“Principled Design” is a term used occasionally (especially in computer architecture) to describe an approach in which you list and explain your assumptions and constraints before describing the design itself. This has a number of benefits: –
- It’s often more constructive to debate assumptions than details
- A set of principles is useful when considering alternatives when designing an architecture.
- A design will often flow from the assumptions and constraints; explaining the principles is often the easiest way of explaining the design.
The architecture of CLARION is based on a number of guiding principles: –
Subsystems exist on the web
We have designed the system as a set of applications with defined roles, rather than as a monobloc. This is sometimes a practical necessity, and allows us to keep the parts relatively simple. By using web standards for interfaces (RESTful HTTP based APIs, Atom feeds for data transfer) and making sure each sub-system implements its own security, we keep the parts simple and increase the flexibility of the system. It will hopefully also lead to easier re-use and interoperability.
Prefer to reference rather than duplicate
We avoid making duplicates of data unless there’s a need. Our Embargo Manager component only holds metadata, and if access control is required, it proxies through to the original resources. We make a duplicate copy for the repositories Chem1 and Chem0, since we assume that the originating systems probably won’t provide curation services.

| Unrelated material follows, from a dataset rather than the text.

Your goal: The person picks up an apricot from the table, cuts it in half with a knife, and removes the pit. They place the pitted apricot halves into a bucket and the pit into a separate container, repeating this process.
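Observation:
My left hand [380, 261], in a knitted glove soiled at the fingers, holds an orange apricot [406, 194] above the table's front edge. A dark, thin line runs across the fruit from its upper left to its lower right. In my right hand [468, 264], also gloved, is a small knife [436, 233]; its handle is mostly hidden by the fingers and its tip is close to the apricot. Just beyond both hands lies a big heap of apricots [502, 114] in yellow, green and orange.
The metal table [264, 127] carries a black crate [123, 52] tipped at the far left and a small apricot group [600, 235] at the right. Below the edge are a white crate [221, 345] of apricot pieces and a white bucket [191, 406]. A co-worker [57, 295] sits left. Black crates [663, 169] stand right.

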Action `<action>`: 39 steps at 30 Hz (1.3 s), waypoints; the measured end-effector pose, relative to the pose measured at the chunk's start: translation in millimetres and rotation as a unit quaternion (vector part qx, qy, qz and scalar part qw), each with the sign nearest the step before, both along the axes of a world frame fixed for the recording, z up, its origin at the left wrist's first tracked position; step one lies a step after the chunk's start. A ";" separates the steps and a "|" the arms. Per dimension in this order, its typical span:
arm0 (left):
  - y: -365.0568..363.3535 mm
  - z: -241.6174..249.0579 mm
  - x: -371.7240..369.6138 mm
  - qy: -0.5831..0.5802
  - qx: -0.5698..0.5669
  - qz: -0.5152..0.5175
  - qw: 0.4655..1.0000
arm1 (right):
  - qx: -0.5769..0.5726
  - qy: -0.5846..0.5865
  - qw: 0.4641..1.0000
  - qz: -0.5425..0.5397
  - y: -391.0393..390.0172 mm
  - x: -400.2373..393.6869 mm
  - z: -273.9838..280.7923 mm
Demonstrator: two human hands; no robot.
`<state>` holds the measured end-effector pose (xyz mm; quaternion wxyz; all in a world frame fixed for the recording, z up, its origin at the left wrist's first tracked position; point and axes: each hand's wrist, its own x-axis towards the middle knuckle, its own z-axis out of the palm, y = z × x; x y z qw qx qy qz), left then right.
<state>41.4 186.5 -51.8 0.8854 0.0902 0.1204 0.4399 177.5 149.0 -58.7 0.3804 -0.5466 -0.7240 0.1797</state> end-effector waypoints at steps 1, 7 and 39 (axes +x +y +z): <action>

Prefer to do things automatically
It should go without saying, but we try to automate anything that could create unnecessary work for users.
Manual semantification as early as possible
The SPECTRa project report (http://www.lib.cam.ac.uk/spectra/documents/SPECTRa_Final_Report_v10.doc) described a “Golden moment” at which the researcher is concentrating on the data, and can easily add informative metadata without too much thought or recollection. If we can’t automatically calculate metadata, it should be collected from the user as soon as possible.
Automatic semantification as late as possible
More automatically produced metadata produced early in the process means more data to deal with, and especially more provenance to keep track of. This is wasted, since we could produce this metadata whenever we choose, and since we are continually improving our metadata extraction routines, the best metadata will be produced last.